Problem - Below are some records; retype all of them exactly.

(Stored records)

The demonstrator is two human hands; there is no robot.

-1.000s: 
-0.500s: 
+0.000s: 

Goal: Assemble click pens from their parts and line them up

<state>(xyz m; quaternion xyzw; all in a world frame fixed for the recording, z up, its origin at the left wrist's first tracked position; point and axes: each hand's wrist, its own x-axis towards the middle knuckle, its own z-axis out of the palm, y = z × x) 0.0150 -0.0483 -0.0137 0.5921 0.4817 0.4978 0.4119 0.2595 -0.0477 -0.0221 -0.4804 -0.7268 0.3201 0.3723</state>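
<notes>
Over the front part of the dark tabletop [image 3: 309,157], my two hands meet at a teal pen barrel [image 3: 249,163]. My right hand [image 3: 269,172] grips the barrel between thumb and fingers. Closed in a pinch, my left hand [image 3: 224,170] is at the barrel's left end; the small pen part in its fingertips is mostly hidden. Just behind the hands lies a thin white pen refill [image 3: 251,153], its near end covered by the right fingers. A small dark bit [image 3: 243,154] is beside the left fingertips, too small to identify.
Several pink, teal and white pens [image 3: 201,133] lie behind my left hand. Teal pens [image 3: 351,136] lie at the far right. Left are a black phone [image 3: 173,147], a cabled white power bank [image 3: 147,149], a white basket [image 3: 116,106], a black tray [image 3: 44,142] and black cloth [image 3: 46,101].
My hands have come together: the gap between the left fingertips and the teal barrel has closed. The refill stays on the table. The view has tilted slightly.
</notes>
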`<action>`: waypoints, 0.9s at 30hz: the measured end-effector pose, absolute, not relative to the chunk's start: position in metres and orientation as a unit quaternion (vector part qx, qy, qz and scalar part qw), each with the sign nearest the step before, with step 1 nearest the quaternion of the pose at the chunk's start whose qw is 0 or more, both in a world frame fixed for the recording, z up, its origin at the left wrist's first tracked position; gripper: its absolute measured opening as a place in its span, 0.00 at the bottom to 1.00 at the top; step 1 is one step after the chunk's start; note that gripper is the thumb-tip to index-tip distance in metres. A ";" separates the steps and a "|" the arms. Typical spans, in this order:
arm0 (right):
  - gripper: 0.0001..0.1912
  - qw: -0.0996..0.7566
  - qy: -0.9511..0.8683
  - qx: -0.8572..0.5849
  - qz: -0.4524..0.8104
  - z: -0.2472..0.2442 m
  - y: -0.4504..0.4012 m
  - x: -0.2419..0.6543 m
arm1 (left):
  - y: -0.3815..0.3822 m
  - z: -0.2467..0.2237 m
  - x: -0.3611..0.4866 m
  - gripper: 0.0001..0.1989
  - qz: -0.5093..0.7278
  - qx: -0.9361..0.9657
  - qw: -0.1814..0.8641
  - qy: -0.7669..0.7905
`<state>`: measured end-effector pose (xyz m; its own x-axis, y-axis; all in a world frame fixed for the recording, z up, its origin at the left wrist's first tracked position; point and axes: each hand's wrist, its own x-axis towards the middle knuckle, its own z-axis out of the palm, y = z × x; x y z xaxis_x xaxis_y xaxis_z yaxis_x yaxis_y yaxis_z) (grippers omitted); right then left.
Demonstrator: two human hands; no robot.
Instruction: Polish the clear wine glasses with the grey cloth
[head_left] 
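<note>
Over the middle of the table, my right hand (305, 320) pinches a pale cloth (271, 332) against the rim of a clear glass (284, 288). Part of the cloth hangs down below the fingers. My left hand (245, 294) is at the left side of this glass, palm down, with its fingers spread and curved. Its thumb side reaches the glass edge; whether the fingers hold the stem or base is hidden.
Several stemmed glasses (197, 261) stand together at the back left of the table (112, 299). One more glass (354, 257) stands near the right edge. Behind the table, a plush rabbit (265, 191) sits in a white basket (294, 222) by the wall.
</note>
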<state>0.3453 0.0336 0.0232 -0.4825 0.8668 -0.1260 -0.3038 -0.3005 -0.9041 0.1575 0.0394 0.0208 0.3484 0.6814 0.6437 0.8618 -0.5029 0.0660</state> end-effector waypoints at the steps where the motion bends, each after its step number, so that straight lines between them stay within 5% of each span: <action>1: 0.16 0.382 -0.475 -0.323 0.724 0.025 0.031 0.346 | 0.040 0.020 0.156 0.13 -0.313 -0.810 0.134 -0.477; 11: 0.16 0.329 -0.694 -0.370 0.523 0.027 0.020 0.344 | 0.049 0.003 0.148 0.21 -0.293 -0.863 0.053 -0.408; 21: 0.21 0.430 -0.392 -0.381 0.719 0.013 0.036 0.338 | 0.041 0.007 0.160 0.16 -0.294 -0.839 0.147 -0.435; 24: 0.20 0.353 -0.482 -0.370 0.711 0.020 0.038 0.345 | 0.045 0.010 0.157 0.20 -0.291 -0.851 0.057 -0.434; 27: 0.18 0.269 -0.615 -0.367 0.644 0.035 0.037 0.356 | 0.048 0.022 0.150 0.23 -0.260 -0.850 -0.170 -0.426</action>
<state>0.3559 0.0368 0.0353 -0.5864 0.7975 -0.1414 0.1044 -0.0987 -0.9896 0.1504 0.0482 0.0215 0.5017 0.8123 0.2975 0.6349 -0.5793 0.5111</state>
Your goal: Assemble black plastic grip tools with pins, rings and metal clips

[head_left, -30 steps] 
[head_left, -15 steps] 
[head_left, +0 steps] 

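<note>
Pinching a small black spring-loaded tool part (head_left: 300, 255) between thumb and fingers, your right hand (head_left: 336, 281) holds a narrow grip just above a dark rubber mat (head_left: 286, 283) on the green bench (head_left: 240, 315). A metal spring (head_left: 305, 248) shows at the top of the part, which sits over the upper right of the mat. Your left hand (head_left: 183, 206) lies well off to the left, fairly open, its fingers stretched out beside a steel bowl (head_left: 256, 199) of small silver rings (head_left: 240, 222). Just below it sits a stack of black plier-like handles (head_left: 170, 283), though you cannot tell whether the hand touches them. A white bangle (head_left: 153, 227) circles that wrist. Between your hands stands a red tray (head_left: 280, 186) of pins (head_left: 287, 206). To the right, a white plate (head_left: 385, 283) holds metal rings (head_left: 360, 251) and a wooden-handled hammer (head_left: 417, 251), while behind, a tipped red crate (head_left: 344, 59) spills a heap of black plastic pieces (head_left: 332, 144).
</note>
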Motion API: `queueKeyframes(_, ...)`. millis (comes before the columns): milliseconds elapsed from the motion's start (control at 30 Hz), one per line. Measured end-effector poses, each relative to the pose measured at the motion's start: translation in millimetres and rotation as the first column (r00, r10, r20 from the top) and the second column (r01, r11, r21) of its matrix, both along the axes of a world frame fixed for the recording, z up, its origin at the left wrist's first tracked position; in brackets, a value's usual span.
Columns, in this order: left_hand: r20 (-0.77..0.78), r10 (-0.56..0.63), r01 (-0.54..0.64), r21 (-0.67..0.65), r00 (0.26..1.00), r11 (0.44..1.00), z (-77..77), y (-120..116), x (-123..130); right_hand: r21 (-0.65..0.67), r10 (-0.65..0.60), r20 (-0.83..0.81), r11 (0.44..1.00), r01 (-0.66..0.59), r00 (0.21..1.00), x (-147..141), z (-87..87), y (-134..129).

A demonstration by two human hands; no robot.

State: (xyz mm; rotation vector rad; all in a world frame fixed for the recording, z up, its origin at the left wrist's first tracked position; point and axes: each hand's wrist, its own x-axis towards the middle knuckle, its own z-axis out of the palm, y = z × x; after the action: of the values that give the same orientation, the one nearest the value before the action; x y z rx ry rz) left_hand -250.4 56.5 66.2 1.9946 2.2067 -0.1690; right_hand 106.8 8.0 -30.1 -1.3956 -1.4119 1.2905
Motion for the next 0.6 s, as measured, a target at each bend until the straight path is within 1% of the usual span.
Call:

Expected answer -
The demonstrator is two human hands; there is no robot.

-1.000s: 
-0.500s: 
+0.000s: 

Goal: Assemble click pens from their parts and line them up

<state>(xyz m; quaternion xyzw; all in a world frame fixed for the recording, z up, its origin at the left wrist's first tracked position; point and axes: each hand's wrist, its own x-axis towards the middle knuckle, its own z-axis out of the palm, y = z × x) 0.0150 -0.0483 -0.0137 0.5921 0.4817 0.4978 0.4119 0.2595 -0.0477 -0.0221 -0.4804 -0.7268 0.3201 0.3723</state>
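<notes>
Over the front part of the dark tabletop [image 3: 309,157], my two hands meet at a teal pen barrel [image 3: 249,163]. My right hand [image 3: 269,172] grips the barrel between thumb and fingers. Closed in a pinch, my left hand [image 3: 224,170] is at the barrel's left end; the small pen part in its fingertips is mostly hidden. Just behind the hands lies a thin white pen refill [image 3: 251,153], its near end covered by the right fingers. A small dark bit [image 3: 243,154] is beside the left fingertips, too small to identify.
Several pink, teal and white pens [image 3: 201,133] lie behind my left hand. Teal pens [image 3: 351,136] lie at the far right. Left are a black phone [image 3: 173,147], a cabled white power bank [image 3: 147,149], a white basket [image 3: 116,106], a black tray [image 3: 44,142] and black cloth [image 3: 46,101].
My hands have come together: the gap between the left fingertips and the teal barrel has closed. The refill stays on the table. The view has tilted slightly.
</notes>
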`<action>`: waypoints, 0.9s at 30hz: the measured end-effector pose, absolute, not relative to the chunk's start: position in metres and orientation as a unit quaternion (vector part qx, qy, qz and scalar part qw), each with the sign nearest the step before, with step 1 nearest the quaternion of the pose at the chunk's start whose qw is 0 or more, both in a world frame fixed for the recording, z up, its origin at the left wrist's first tracked position; gripper: its absolute measured opening as a place in its span, 0.00 at the bottom to 1.00 at the top; step 1 is one step after the chunk's start; note that gripper is the thumb-tip to index-tip distance in metres. A ";" separates the steps and a "|" the arms. Typical spans, in this order:
arm0 (right):
  - gripper: 0.0001..0.1912
  - qw: -0.0996..0.7566
  - qy: -0.9511..0.8683
  - qx: -0.8572..0.5849
  - qz: -0.4524..0.8104
  - z: -0.2472..0.2442 m
  - y: -0.4504..0.4012 m
  - x: -0.2419..0.6543 m
arm1 (left):
  - y: -0.3815..0.3822 m
  - z: -0.2467..0.2237 m
  - x: -0.3611..0.4866 m
  - gripper: 0.0001..0.1989
  - qz: -0.5093..0.7278
  - qx: -0.9361..0.9657
  - qw: -0.1814..0.8641
  - qy: -0.7669..0.7905
`<state>`: measured end-effector pose (xyz m; its own x-axis, y-axis; all in a world frame fixed for the recording, z up, its origin at the left wrist's first tracked position; point and axes: each hand's wrist, its own x-axis towards the middle knuckle, its own z-axis out of the palm, y = z × x; x y z xaxis_x xaxis_y xaxis_z yaxis_x yaxis_y yaxis_z) (grippers omitted); right then left.
Demonstrator: two human hands; no robot.
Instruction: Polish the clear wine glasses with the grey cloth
[head_left] 
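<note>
Over the middle of the table, my right hand (305, 320) pinches a pale cloth (271, 332) against the rim of a clear glass (284, 288). Part of the cloth hangs down below the fingers. My left hand (245, 294) is at the left side of this glass, palm down, with its fingers spread and curved. Its thumb side reaches the glass edge; whether the fingers hold the stem or base is hidden.
Several stemmed glasses (197, 261) stand together at the back left of the table (112, 299). One more glass (354, 257) stands near the right edge. Behind the table, a plush rabbit (265, 191) sits in a white basket (294, 222) by the wall.
</note>
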<state>0.3453 0.0336 0.0232 -0.4825 0.8668 -0.1260 -0.3038 -0.3005 -0.9041 0.1575 0.0394 0.0208 0.3484 0.6814 0.6437 0.8618 -0.5029 0.0660</state> end-effector waypoints at the steps where the motion bends, each after its step number, so that straight lines between them stay within 5% of each span: <action>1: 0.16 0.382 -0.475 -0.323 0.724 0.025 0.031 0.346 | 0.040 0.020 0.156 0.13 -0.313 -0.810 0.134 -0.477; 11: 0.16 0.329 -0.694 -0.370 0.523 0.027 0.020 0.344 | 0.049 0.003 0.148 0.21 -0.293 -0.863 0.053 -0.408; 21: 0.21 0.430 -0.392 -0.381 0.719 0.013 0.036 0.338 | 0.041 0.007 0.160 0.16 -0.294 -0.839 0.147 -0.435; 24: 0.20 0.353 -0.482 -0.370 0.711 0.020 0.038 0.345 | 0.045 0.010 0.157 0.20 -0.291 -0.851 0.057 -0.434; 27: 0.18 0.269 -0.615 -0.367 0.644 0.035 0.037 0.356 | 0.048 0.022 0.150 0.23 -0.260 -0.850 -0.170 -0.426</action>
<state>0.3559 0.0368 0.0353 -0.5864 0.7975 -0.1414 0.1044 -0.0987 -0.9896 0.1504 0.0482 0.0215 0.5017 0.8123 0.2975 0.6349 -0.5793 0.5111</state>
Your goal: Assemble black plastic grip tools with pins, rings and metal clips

[head_left, -30 steps] 
[head_left, -15 steps] 
[head_left, +0 steps] 

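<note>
Pinching a small black spring-loaded tool part (head_left: 300, 255) between thumb and fingers, your right hand (head_left: 336, 281) holds a narrow grip just above a dark rubber mat (head_left: 286, 283) on the green bench (head_left: 240, 315). A metal spring (head_left: 305, 248) shows at the top of the part, which sits over the upper right of the mat. Your left hand (head_left: 183, 206) lies well off to the left, fairly open, its fingers stretched out beside a steel bowl (head_left: 256, 199) of small silver rings (head_left: 240, 222). Just below it sits a stack of black plier-like handles (head_left: 170, 283), though you cannot tell whether the hand touches them. A white bangle (head_left: 153, 227) circles that wrist. Between your hands stands a red tray (head_left: 280, 186) of pins (head_left: 287, 206). To the right, a white plate (head_left: 385, 283) holds metal rings (head_left: 360, 251) and a wooden-handled hammer (head_left: 417, 251), while behind, a tipped red crate (head_left: 344, 59) spills a heap of black plastic pieces (head_left: 332, 144).
</note>
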Motion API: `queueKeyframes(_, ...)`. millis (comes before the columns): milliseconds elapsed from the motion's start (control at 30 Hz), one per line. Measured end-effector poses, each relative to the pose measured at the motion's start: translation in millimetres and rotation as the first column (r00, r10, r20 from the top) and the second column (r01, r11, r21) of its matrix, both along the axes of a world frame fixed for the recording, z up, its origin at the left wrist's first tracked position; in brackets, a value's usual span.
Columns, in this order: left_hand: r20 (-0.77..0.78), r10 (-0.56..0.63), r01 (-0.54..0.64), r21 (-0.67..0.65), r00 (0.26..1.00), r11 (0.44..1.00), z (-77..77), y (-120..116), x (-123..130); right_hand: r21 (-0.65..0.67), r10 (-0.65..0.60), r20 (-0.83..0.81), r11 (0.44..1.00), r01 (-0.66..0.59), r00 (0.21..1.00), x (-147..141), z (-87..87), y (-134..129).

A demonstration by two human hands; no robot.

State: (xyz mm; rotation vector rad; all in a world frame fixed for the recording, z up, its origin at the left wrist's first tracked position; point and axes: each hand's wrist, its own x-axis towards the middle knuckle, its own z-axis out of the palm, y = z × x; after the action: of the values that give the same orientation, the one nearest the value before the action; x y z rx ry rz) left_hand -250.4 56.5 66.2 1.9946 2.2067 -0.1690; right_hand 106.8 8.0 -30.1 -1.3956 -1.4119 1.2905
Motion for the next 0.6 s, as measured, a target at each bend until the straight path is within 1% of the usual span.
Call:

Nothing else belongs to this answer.